You'd think that the whole good nap therefore good bedtime sleep would apply after such long naps in mamas arms, but no. He will sleep in my arms after falling asleep, but not in my arms in bed. All night is spent every 1/2 hour to hour and a half with him moaning, crying, nearly crawling off the bed in his sleep, and me shushing him, trying to nurse him (which used to put him back to sleep but now he will nurse for 15 minutes, pop off and continue moaning), patting his back, holding him, and usually a couple times a night getting up with him (which is really hard to do when you are exhausted and the mattress is on the floor!) and pacing around the living room until he falls back asleep.

As an infant, he slept 5-7 hours in a row! How I long for those days! And I get crap from my family because he is sleeping with us - "if you had him in the other room then you wouldn't respond to his every moan, maybe he will just go back to sleep". But I do ignore him sometimes, and usually the moaning escelates to crying. Why not try to stop it when it first starts then? And if I can't lay him down gently next to me in bed, how in the heck am I supposed to lay him down in the crib, which is now lowered and impossible to lay a baby into without dropping him a couple inches because I am too short to even reach it!

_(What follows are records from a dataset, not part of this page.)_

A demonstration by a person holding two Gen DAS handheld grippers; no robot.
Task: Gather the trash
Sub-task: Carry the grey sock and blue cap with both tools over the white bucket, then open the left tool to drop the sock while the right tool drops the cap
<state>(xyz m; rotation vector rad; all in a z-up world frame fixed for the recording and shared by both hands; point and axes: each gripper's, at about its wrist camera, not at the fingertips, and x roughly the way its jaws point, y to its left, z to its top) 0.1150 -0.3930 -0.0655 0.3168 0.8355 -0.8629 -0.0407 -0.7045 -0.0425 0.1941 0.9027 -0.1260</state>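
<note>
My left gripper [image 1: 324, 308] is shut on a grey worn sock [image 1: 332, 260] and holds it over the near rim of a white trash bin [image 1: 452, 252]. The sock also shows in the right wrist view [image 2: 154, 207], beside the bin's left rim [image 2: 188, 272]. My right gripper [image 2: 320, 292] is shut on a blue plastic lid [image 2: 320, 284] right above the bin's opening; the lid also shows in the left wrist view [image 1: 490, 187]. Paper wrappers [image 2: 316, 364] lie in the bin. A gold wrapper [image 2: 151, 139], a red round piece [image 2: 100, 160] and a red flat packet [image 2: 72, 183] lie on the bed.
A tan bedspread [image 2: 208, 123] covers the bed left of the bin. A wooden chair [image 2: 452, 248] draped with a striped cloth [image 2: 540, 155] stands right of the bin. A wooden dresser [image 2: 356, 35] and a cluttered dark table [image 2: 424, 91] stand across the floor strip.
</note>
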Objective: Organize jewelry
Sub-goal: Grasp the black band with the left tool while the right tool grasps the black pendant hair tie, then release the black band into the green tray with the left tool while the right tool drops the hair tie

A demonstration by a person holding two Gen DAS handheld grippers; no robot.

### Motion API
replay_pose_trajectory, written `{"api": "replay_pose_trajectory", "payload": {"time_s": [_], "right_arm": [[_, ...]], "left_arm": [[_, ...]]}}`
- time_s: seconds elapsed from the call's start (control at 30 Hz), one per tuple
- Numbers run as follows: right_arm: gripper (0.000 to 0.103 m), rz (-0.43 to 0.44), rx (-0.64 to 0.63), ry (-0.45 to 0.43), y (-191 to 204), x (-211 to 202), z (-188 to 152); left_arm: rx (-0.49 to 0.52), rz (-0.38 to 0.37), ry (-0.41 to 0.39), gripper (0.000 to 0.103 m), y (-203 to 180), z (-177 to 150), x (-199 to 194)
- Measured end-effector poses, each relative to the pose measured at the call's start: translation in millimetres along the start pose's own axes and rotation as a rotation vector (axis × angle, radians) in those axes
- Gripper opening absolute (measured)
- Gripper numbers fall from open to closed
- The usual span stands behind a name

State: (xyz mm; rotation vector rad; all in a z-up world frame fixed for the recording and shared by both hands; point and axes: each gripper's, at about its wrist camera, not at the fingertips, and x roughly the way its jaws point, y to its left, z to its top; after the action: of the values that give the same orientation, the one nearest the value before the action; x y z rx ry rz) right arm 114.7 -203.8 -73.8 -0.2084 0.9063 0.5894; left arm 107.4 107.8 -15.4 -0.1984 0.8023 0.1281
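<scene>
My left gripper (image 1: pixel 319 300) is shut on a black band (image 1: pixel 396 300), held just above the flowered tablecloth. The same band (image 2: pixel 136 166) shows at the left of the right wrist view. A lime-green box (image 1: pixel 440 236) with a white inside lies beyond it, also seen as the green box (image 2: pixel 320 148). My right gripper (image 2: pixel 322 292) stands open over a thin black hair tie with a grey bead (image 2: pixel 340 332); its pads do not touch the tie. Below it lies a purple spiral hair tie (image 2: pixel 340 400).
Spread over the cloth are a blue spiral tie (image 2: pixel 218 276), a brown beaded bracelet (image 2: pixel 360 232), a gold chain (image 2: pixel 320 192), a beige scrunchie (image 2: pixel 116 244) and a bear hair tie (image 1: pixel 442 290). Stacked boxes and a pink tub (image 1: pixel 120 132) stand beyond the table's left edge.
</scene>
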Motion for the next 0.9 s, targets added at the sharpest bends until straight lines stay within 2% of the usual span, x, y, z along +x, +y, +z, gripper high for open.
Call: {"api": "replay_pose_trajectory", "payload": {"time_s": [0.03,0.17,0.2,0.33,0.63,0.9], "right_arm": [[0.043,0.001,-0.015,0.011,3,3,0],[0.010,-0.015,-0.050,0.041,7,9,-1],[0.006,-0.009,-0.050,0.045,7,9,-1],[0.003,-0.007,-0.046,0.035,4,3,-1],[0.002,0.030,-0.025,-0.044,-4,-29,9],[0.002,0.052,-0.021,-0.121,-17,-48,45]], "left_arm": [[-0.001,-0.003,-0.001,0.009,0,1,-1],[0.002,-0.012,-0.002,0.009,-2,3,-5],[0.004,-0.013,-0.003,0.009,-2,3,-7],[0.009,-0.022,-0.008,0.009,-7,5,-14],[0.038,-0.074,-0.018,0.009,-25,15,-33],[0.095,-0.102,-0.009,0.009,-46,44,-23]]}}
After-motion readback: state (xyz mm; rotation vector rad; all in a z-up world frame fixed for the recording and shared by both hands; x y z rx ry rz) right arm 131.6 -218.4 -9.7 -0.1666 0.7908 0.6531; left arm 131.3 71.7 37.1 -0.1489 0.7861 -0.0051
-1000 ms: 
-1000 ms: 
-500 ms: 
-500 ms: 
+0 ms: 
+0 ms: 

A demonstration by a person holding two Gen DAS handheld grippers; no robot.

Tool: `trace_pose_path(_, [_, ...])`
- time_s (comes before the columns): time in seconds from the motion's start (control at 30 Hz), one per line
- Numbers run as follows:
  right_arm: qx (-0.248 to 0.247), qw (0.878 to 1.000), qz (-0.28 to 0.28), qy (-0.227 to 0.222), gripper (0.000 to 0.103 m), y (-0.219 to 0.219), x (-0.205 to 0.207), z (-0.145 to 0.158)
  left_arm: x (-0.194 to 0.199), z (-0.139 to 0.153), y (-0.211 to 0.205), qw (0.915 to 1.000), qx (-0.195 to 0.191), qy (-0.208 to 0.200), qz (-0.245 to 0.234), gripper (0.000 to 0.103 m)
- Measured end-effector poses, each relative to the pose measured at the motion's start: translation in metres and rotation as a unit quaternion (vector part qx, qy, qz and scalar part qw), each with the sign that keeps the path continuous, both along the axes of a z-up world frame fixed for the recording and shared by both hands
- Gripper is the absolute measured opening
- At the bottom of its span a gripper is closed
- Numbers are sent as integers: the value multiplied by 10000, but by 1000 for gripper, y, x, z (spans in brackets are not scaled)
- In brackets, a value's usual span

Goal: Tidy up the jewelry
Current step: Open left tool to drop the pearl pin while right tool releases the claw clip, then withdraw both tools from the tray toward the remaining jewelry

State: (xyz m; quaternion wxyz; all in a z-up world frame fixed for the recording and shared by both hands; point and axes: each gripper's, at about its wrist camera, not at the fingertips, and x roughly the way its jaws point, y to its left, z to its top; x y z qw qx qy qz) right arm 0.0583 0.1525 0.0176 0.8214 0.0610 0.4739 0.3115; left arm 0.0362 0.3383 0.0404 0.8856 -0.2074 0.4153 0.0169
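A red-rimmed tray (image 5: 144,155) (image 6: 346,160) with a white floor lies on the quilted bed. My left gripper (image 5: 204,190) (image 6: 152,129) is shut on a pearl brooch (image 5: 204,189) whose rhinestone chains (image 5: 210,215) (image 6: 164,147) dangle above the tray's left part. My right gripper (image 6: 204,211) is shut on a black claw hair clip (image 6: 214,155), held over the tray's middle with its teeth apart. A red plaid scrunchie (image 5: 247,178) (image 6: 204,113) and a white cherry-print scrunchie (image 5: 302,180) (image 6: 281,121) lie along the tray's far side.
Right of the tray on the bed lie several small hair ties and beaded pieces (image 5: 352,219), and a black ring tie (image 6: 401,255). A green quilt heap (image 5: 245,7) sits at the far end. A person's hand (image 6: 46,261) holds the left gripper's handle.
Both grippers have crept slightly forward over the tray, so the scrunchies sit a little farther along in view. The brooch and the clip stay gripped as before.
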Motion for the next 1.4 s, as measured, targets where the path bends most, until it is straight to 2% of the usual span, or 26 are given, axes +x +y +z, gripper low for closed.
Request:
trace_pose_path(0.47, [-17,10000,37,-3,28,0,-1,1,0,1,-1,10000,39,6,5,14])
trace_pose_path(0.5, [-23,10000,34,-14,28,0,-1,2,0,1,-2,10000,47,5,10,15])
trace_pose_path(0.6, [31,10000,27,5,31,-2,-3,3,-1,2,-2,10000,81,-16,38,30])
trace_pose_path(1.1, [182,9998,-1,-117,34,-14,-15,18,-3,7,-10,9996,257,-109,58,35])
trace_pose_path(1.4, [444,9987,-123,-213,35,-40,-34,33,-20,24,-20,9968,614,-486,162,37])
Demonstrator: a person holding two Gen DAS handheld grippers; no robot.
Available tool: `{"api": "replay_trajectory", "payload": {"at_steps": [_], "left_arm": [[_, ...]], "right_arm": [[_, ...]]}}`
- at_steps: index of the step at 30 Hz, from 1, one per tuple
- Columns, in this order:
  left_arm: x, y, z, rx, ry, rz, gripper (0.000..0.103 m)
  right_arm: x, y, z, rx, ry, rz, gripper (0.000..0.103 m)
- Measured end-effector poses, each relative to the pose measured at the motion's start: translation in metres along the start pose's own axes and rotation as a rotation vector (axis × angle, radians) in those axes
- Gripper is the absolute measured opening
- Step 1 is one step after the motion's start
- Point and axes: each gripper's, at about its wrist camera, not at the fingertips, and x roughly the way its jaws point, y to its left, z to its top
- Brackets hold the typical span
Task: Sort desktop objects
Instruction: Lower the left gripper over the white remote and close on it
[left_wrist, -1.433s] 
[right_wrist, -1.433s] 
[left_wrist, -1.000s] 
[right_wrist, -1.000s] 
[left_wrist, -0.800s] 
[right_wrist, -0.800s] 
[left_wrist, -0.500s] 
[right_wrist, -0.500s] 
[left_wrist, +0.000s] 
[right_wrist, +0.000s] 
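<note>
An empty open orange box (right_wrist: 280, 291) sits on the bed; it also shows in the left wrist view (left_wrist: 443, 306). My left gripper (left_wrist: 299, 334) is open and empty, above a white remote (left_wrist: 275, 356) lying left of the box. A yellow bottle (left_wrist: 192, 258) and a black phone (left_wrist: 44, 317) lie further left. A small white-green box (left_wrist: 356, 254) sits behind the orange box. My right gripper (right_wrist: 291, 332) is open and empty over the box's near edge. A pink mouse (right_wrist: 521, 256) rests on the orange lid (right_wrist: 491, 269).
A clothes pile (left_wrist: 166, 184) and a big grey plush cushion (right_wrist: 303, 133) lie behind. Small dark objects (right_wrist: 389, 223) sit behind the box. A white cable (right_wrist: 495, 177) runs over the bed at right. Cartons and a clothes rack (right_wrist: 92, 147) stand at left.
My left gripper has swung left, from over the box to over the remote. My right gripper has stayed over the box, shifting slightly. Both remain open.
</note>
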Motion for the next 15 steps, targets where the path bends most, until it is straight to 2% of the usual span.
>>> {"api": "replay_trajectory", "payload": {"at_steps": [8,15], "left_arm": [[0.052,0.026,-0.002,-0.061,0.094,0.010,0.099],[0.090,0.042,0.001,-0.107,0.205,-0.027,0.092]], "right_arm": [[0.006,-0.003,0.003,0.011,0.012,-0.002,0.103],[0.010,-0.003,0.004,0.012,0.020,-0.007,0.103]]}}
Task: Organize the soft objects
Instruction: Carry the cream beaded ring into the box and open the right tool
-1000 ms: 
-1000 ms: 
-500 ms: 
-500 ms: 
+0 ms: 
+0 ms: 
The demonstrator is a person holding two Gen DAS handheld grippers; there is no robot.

And I can't seem to releive his teething - tylenol helps (which I try to give in moderation - I checked out an older edition of the Sears' Baby Book from the library and he seemed to thing that tylenol is pretty harmless, even suggested giving a double dose.







: ) Anyway, homeopathic teething remedies don't seem to help at all, which is really frustrating, and it is impossible to put baby orajel anywhere near his mouth.

Dh and I are both exhausted and cranky because of it. I can't convince him to sleep occasionally in the other room to get a full nights sleep. Usually if he tries to carry ds, ds cries harder. Great.

a;jlksfjwpoaetihwalkvn;alvjapoeinfldk~!!~!!!!!!!!! !!!!!!!!!!!!!!!!!

Thanks for letting me get this out.


----------



## CollegeMama (Oct 31, 2002)

I'm so sorry! I kinda know what you mean though, as my DS hates naps and will only sleep for 15 min. at a time. I think it's becuase at night he usually falls asleep on my chest, and this is the only way he'll get good sleep.
Friday afternoon when I got home from work, he slept for 30 min. I looked up and saw how much time passed and I bolted for our room. He was sleeping soundly, much to my surprise. I'm sure it was a fluke though.
I agree with you, why ignore his beginnings of a cry, it'll only wake him up more to be ignored and have to go to full-out cry.
I wish I could say more to help!

Marcy


----------



## MamaOui (Aug 9, 2002)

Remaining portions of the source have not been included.